Ryld nodded. "In a war, or any crisis, you have to cover every possibility."

"The notion of the Silence even explains why the Jewel Box was so crowded, and why some of the patrons were in a belligerent humor or even bruised and battered. Females divested of their magic might well feel weak and vulnerable. Consciously or otherwise, they'd worry about losing control of the folk in their household and compensate by instituting a harsher discipline than usual."

"I see that," said Ryld.

"Of course you do. As I said, the one hypothesis accounts for every anomaly. That's why we can be confident the idea is valid."

"How does it account for the relative paucity of goods in the Bazaar?"

Pharaun blinked, narrowed his eyes in thought, and finally laughed. "You know, it's difficult for genius to soar in the face of these carping little irrelevancies. Actually, you're right. At first glance, the Silence doesn't explain the marketplace, but it explains so much else that I still believe the idea correct. Have I persuaded you?"

"I... maybe. You do make a kind of twisted sense. It's just that its a hard idea to take in. The one truth our people have never questioned is that Menzoberranzan belongs to Lolth. Everything in the cavern is as it is because she willed it so, and the might of her priestesses is the primary force maintaining all that we have and are. If she's turned her face from the entire city, or is lost to us in some other way. . . ." Ryld spread his hands.

"It is unsettling, but perhaps, just perhaps, it affords us an opportunity as well."

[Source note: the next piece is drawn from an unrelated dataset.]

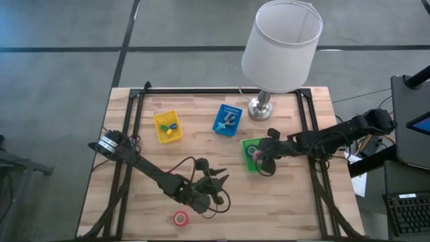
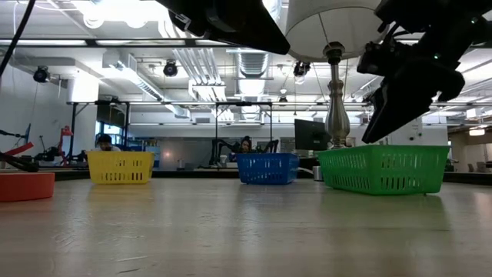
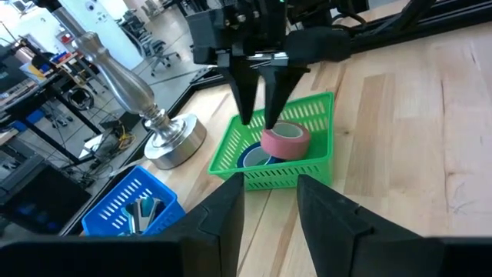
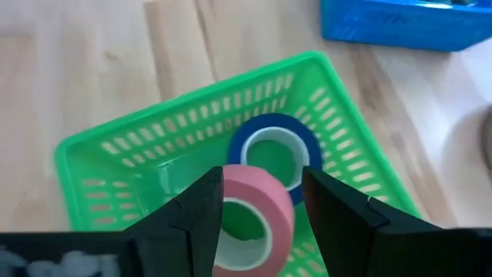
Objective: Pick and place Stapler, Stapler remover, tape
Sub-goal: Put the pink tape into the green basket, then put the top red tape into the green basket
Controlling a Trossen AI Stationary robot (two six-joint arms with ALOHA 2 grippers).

Ryld extended a telescoping metal probe, attached a cloth to the hook on the end, and started swamping out the blood-clogged scabbard.

The warrior asked, "What do you mean?"

"Just for fun, let's make the same leap of faith - or fear - that Gromph and the Council did. Assume the rogue males can explain the cessation of Lolth's beneficence. Assume you and I will find them and extract the information. Finally, assume we can somehow employ it to restore the status quo."

"That's a lot of assuming."

"It is. Obviously, I'm letting my imagination run amok. Yet I have a hunch - only a hunch, but still - that if two masters of the Academy could accomplish such a triumph, they might thereby win enough power to make my friend the Sarthos demon look like small beer. You wanted to find something to our advantage, as I recall."

"Your sister may find us first. She tracked us once. Do you still think we shouldn't kill her, or her vassals

either?"

"That's a good question," Pharaun sighed. "They're attacking us with potent magic. I suspect that leather bag holds nine sets of servant creatures, each deadlier than the one before."

"In that case, why didn't she chuck them all at us?"

"Perhaps, in the absence of her innate powers, she was trying to conserve her other resources. Alas, she may not be so parsimonious next time."

"So what do we do?"

"Well, you know, I truly do want to kill Greyanna. I always have, but I suppose the prudent course is to avoid our hunters if possible. If not, we'll do what we must to survive. I may at least make a point of disposing of Relonor. I suspect he located us with divinatory magic. He was always good at that."

"Can you shield us?"

"Perhaps. I intend to try. Stay right where you are, and don't speak."

Pharaun rose and reached into one of his pockets. Out in the lake, something big jumped. Noticing the splash, an orc on a raft grunted to his fellows, and they readied their barb-headed lances.